Quelques heures après que le locataire de la Maison-Blanche a annoncé la conclusion d'un accord avec l'Iran, affirmant que le guide suprême lui-même avait validé l'entente, Téhéran a opposé un démenti catégorique. Le porte-parole du ministère iranien des Affaires étrangères a déclaré ce jeudi que « l’Iran n’a pas encore pris de décision définitive concernant un accord » avec les États-Unis.
Cette déclaration marque un net désaveu des propos tenus par Donald Trump, qui avait évoqué la veille un « deal » imminent, voire déjà scellé. Selon lui, l'ayatollah Mojtaba Khamenei, successeur désigné du Guide suprême actuel, aurait donné son aval. Les autorités iraniennes, par la voix de leur porte-parole, n'ont pas confirmé une telle approbation.
Un contexte de tensions et d'ultimatum.
Ces dénégations interviennent dans un climat diplomatique extrêmement tendu. Depuis plusieurs semaines, Washington et Téhéran sont engagés dans des négociations indirectes, ponctuées d'ultimatums. Donald Trump avait récemment fixé un délai de « deux à trois jours » pour parvenir à un accord de paix, menaçant d'une escalade militaire en cas d'échec. Le département d'État américain avait également durci ses conditions, exigeant une renonciation totale et vérifiable de l'Iran à l'arme nucléaire.

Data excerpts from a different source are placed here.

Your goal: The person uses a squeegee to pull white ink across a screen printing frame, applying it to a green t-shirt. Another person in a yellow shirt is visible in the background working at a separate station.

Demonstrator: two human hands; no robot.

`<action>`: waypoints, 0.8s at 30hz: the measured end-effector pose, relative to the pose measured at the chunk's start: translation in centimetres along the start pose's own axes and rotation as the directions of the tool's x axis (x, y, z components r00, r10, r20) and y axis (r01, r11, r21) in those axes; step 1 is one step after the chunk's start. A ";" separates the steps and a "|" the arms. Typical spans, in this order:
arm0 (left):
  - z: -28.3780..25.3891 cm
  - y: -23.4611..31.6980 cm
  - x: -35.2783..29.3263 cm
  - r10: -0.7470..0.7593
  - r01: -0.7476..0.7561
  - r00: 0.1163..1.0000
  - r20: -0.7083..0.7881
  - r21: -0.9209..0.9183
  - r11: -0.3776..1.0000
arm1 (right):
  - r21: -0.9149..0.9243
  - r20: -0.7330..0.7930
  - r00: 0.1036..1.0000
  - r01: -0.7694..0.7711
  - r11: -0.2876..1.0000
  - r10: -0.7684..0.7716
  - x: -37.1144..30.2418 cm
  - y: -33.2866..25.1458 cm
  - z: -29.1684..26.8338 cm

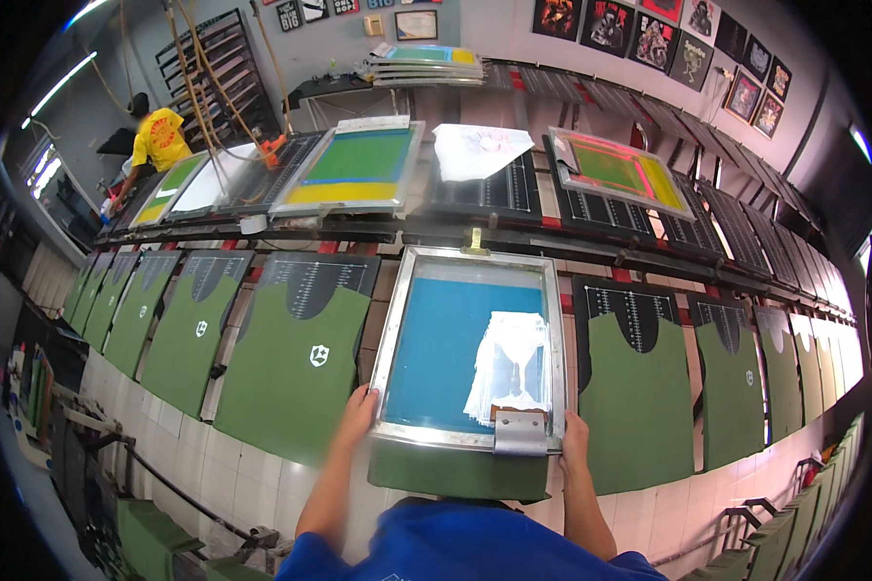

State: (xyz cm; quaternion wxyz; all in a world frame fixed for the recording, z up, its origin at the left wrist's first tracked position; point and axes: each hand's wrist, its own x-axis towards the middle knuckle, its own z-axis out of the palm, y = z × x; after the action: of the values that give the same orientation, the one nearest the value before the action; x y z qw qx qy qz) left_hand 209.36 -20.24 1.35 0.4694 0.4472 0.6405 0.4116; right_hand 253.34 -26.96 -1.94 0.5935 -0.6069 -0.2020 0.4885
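Left hand (pixel 360 411): clasps screen (pixel 436 339) — left edge
Right hand (pixel 575 433): clasps screen — right edge
Squeegee (pixel 520 434): near right hand

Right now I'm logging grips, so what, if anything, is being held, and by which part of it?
The screen, by its frame: left hand low on the left side, right hand low on the right.

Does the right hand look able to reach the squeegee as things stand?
Probably yes: the squeegee is close to the right hand, and only the screen frame, held by that hand, lies between.
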 end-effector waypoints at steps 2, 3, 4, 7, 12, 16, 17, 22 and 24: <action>0.0 0.2 0.0 -0.003 -0.001 1.000 -0.025 -0.160 0.987 | -0.011 -0.022 0.999 -0.040 0.999 0.040 0.6 0.4 -0.7; 0.5 1.0 -0.3 -0.055 0.038 0.997 -0.045 -0.316 0.948 | -0.018 -0.065 0.998 -0.008 1.000 0.007 -0.1 -0.2 0.0; 0.8 1.3 -0.5 -0.111 0.071 0.992 -0.059 -0.464 0.883 | -0.028 -0.107 0.994 0.023 0.999 -0.026 -0.5 -0.8 0.9; 0.5 -1.9 0.2 -0.200 0.087 0.966 -0.167 -0.518 0.851 | -0.025 -0.179 0.981 0.065 0.998 -0.068 -0.3 -0.4 1.2; 1.2 -5.6 0.7 -0.249 0.080 0.929 -0.272 -0.511 0.856 | -0.111 -0.194 0.972 0.116 0.987 -0.136 -0.1 1.5 0.7; 1.9 -7.0 0.9 -0.223 0.073 0.931 -0.288 -0.452 0.889 | -0.250 -0.148 0.949 0.236 0.939 -0.278 1.0 3.9 -0.7; 2.0 -6.8 0.9 -0.218 0.074 0.936 -0.278 -0.448 0.891 | -0.292 -0.137 0.942 0.258 0.921 -0.307 1.2 4.2 -1.0; 2.6 -5.6 1.0 -0.088 -0.004 0.934 -0.347 -0.255 0.967 | -0.321 -0.135 0.946 0.239 0.916 -0.295 1.3 4.6 -1.3; 2.6 -5.5 0.7 0.191 -0.118 0.861 -0.471 0.180 0.977 | -0.323 -0.124 0.950 0.234 0.917 -0.286 0.5 3.5 -0.2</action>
State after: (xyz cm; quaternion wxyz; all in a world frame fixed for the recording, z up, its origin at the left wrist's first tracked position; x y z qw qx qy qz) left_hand 210.68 -20.70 -4.65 0.2255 0.4126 0.7277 0.4994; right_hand 252.59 -27.39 -5.37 0.5678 -0.6977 -0.3028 0.3150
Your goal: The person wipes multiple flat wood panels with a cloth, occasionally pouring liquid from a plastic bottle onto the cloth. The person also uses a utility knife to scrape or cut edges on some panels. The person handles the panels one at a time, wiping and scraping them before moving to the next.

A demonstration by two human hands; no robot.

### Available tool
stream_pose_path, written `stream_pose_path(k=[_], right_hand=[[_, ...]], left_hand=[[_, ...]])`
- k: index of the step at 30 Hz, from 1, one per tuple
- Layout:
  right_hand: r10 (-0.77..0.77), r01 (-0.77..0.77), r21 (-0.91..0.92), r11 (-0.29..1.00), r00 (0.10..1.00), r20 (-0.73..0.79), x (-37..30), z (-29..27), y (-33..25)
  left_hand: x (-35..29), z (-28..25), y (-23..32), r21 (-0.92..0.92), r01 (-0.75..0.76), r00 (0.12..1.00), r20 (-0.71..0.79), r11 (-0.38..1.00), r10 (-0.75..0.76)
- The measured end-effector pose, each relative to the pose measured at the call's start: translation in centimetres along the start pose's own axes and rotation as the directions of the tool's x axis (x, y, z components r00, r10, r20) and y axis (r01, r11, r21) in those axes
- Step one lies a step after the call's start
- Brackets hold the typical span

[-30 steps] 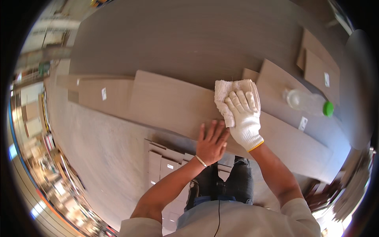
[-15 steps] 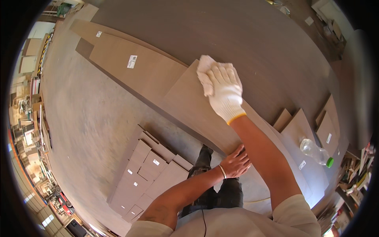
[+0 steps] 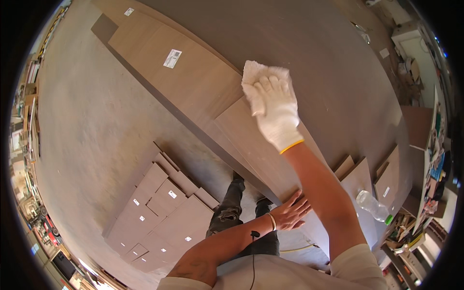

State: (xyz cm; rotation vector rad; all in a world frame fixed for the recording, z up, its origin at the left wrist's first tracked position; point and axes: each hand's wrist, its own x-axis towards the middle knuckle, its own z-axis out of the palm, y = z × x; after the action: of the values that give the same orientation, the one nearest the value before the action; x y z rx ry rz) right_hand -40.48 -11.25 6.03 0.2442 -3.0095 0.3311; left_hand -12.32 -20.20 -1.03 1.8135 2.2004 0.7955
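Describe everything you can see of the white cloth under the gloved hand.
The white cloth looks soft and crumpled, like a folded rag. It lies flat on a long brown board on the workbench. The right hand, in a white knitted glove with a yellow cuff, presses down on it with fingers spread, covering its lower part. Only its upper edge and left corner show.

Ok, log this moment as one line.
right hand: gloved, pressing white cloth on long board | left hand: bare, flat on board edge

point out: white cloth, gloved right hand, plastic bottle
white cloth (image 3: 252, 72): head view, bare upper corner beyond the glove.
right hand (image 3: 275, 112): head view, back of the white glove.
plastic bottle (image 3: 371, 205): head view, middle of its clear body.
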Motion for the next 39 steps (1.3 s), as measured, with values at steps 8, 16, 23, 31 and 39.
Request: stream_pose_path(k=[8, 16, 23, 31, 39], right_hand=[[0.341, -0.3, -0.173, 0.938, 0.887, 0.313, 3.6, -0.5, -4.1], [-0.015, -0.004, 0.115, 0.993, 0.986, 0.167, 0.3, 0.4, -5.2], [-0.023, 0.003, 0.164, 0.986, 0.992, 0.124, -0.3, 2.3, -4.4], [-0.283, 0.307, 0.279, 0.91, 0.951, -0.125, -1.7, 1.9, -5.6], [-0.32, 0.335, 0.252, 0.908, 0.942, -0.098, -1.8, 1.7, -5.4]], left_hand=[[-1.1, 0.8, 0.0, -0.045, -0.003, 0.986, 0.165, 0.999, 0.011], [-1.0, 0.9, 0.1, -0.068, -0.04, 0.984, 0.169, 0.997, 0.051], [-0.6, 1.5, 0.2, -0.084, -0.034, 0.998, 0.058, 0.996, 0.039], [-0.7, 1.1, 0.3, -0.052, -0.061, 0.974, 0.217, 0.997, 0.071], [-0.9, 0.3, -0.2, -0.055, -0.049, 0.995, 0.082, 0.997, 0.053]])
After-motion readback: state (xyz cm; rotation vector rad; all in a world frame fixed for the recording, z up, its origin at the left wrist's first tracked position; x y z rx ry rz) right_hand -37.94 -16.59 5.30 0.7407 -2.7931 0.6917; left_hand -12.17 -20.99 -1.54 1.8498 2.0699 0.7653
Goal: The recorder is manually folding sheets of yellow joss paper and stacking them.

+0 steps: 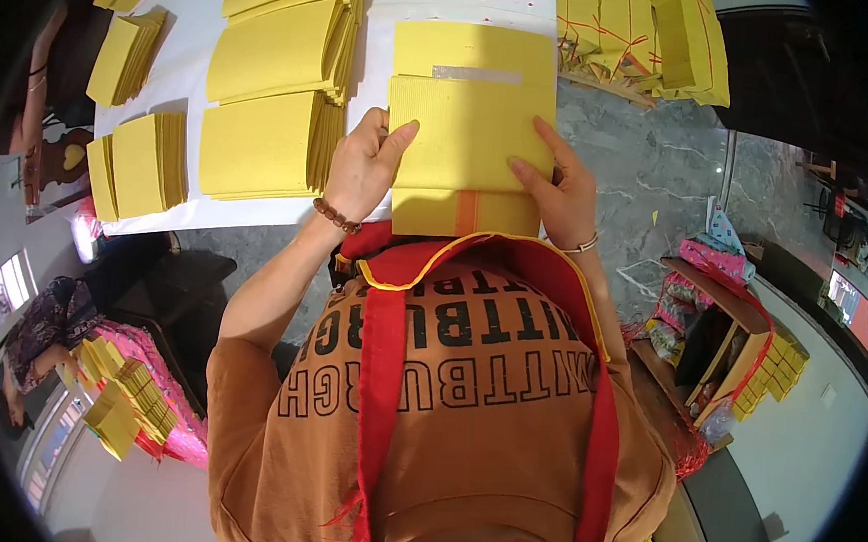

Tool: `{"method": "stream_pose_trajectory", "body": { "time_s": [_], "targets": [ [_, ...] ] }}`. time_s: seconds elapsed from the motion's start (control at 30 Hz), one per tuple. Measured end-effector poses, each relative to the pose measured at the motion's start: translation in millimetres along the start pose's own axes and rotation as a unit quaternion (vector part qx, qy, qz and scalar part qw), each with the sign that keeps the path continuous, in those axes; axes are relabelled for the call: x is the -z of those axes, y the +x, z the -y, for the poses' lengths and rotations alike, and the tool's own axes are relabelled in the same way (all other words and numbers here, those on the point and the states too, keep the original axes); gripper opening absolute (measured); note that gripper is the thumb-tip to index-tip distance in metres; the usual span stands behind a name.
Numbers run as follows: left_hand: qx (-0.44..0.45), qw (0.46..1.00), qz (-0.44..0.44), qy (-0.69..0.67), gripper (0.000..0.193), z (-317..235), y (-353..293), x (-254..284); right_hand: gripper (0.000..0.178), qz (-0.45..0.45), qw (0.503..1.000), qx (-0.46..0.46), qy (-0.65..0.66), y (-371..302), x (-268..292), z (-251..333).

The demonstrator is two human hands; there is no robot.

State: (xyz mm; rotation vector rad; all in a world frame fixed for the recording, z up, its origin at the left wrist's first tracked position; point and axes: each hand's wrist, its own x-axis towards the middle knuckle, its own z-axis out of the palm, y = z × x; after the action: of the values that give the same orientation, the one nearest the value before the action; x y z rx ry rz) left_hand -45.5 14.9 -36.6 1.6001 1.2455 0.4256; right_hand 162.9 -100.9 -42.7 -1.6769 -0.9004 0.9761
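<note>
Yellow paper sheet (471, 136): frame centre, being folded.
Left hand (363, 167): fingers pressing its left edge.
Right hand (561, 184): flat on right edge.
Next: crease needs aligned edges.

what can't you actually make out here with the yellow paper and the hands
Head view only:
- Lower edge of the yellow paper stack: hidden behind the red collar.
- Left hand palm and fingertips: turned away, so the grip underneath cannot be told.
- Right hand thumb: hidden.
- Tied bundles at top right: cut off by the frame edge.
</note>
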Motion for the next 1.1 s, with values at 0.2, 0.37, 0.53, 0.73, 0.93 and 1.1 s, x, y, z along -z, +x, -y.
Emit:
{"method": "stream_pose_trajectory", "body": {
  "time_s": [0.2, 0.37, 0.53, 0.73, 0.93, 1.1],
  "targets": [
    [0.019, 0.999, 0.010, -0.035, 0.036, 0.6, 1.8, 0.2, 0.050, -0.024, 0.998, 0.026, -0.048, 2.3, -2.6, -0.8],
    [0.038, 0.996, 0.016, -0.083, 0.032, 1.4, 2.8, -0.2, 0.049, -0.030, 0.999, 0.012, -0.043, 3.4, -4.0, 0.1],
    [-0.112, 0.984, -0.113, 0.079, 0.033, -22.1, -11.4, 8.0, 0.049, -0.029, 0.998, 0.021, -0.053, 7.0, -1.4, -6.8],
    [-0.419, 0.863, 0.018, 0.282, 0.049, -48.8, -9.9, -18.4, 0.049, -0.022, 0.997, 0.006, -0.067, 6.4, -2.4, -5.0],
    [-0.377, 0.860, 0.046, 0.340, 0.059, -26.0, 1.9, -50.6, 0.050, -0.034, 0.987, 0.050, -0.146, 5.5, -3.9, 3.8],
    [-0.359, 0.857, 0.063, 0.365, 0.058, -25.0, 2.6, -52.2, 0.054, -0.085, 0.955, 0.109, -0.263, -1.4, -8.1, 13.5]
  ]
}}
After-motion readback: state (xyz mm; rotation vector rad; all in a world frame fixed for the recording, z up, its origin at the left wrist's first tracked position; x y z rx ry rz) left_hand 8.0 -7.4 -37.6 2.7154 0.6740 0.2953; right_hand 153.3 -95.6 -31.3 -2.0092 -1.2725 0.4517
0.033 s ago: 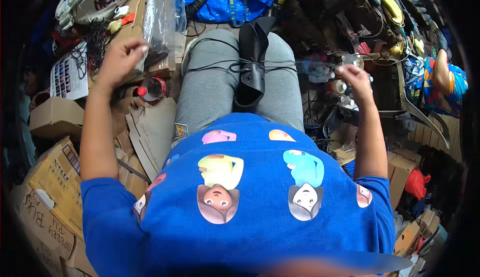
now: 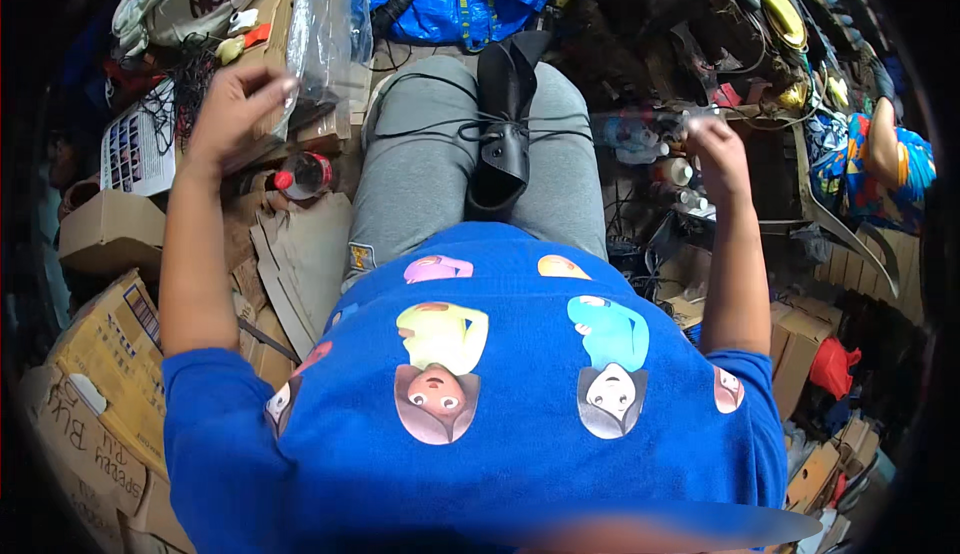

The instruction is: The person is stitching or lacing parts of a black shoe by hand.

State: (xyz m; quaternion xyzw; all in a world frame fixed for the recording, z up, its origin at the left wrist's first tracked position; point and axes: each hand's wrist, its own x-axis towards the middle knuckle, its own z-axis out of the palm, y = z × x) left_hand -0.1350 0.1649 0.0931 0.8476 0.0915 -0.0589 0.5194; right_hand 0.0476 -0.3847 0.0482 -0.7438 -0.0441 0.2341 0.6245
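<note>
A black leather shoe upper [image 2: 503, 159] lies lengthwise between my grey-trousered thighs, its toe end farther away. Black cord [image 2: 425, 124] is threaded or tied at it and stretches in strands across both thighs. Out to the left of the knees, my left hand [image 2: 240, 109] is raised with thumb and index finger pinched together; whatever they hold is too small to see. My right hand [image 2: 718, 149] is up at the right, fingers curled together and slightly blurred. A faint thin line shows between the right knee and that hand. Both hands are apart from the shoe upper.
A red-capped bottle [image 2: 303, 176] and cardboard pieces [image 2: 300, 269] lie left of my legs. Several clear bottles [image 2: 680, 174] stand at the right. Beyond my knees is a blue bag [image 2: 475, 4]. At the far right another person's arm [image 2: 884, 149] shows.
My right hand has moved slightly to the right and its fingers are more curled. My left hand has shifted a little left. The shoe upper stays in place between my thighs.
</note>
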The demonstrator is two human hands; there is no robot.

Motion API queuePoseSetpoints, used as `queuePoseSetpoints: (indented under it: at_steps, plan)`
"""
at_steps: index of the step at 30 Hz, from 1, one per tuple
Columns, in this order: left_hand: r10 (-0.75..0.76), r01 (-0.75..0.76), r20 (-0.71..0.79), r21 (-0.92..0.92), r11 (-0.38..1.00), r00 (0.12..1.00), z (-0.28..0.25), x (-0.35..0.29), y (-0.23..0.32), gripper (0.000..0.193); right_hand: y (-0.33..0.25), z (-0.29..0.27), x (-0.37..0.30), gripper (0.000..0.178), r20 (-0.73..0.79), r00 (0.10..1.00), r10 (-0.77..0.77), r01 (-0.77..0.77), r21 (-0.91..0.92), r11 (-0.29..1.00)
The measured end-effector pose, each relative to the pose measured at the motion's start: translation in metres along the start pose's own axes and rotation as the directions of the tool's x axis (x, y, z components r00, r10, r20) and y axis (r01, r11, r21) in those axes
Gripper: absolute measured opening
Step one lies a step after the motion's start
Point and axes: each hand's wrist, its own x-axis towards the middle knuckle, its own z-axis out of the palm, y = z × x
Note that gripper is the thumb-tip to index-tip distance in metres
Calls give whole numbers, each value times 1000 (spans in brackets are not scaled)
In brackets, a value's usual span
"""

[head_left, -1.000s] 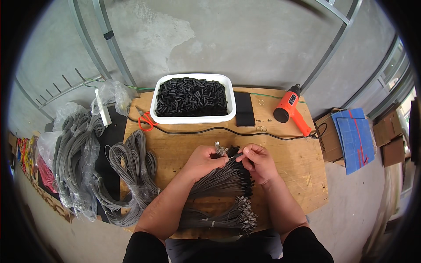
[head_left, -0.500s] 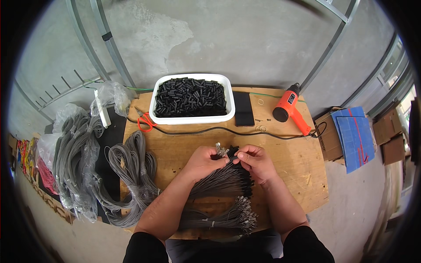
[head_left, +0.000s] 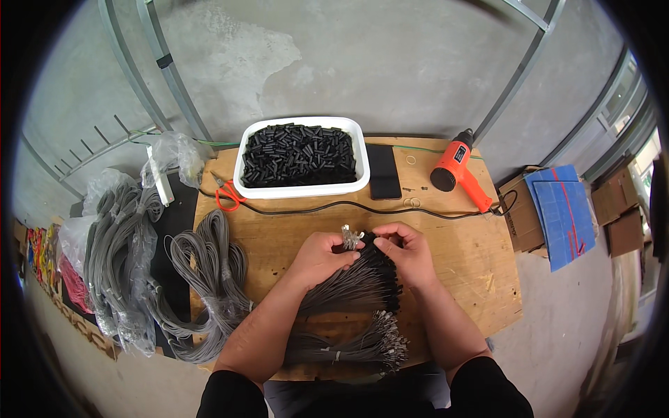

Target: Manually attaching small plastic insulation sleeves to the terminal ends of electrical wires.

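Observation:
My left hand (head_left: 321,258) is closed round a bunch of thin grey wires, whose silvery metal terminals (head_left: 350,237) stick up past the thumb. Just right of it, my right hand (head_left: 406,253) has its thumb and index finger bent together beside black-sleeved wire ends (head_left: 368,240); what lies between those fingertips is too small to make out. Below both hands fans a bundle of grey wires (head_left: 341,287) with black sleeves on its right ends. Nearer me lies another tied wire bundle (head_left: 324,350) with bare metal terminals.
A white tub (head_left: 240,182) of short black tubes stands at the back, with orange-handled scissors (head_left: 228,196) left of it. A phone (head_left: 384,172) and a red heat gun (head_left: 460,173) lie to the right. A black cable (head_left: 313,207) crosses the table. Grey wire coils (head_left: 216,268) fill the left.
My right fingers have shifted slightly up and away from the left thumb, and the dark piece between the hands no longer shows there. The left hand keeps its hold on the wires.

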Motion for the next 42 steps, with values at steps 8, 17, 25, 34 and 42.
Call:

Parallèlement, le Congrès américain a voté en faveur d'un retrait des forces américaines d'Iran, une décision que Téhéran a qualifiée de « revers cuisant » pour l'administration Trump. Cette convergence de signaux contradictoires – d'un côté une offre de paix, de l'autre un renforcement des pressions – nourrit l'incertitude.
Quel avenir pour les pourparlers ?
Les déclarations iraniennes suggèrent que le processus reste ouvert, mais qu'aucune issue n'est encore arrêtée. Le porte-parole du ministère des Affaires étrangères n'a pas exclu la possibilité d'un futur accord, mais a insisté sur l'absence de décision définitive. Cette position pourrait refléter des divergences internes au sein du régime iranien, où le rôle exact de Mojtaba Khamenei dans les négociations reste flou.
Du côté américain, la Maison-Blanche n'a pas commenté dans l'immédiat le démenti iranien. Les prochains jours seront décisifs : soit les deux camps parviennent à surmonter leurs différends et officialisent une entente, soit la fenêtre de tir se referme, faisant craindre une reprise des hostilités. Pour l'heure, la prudence est de mise, chaque partie campant sur ses positions.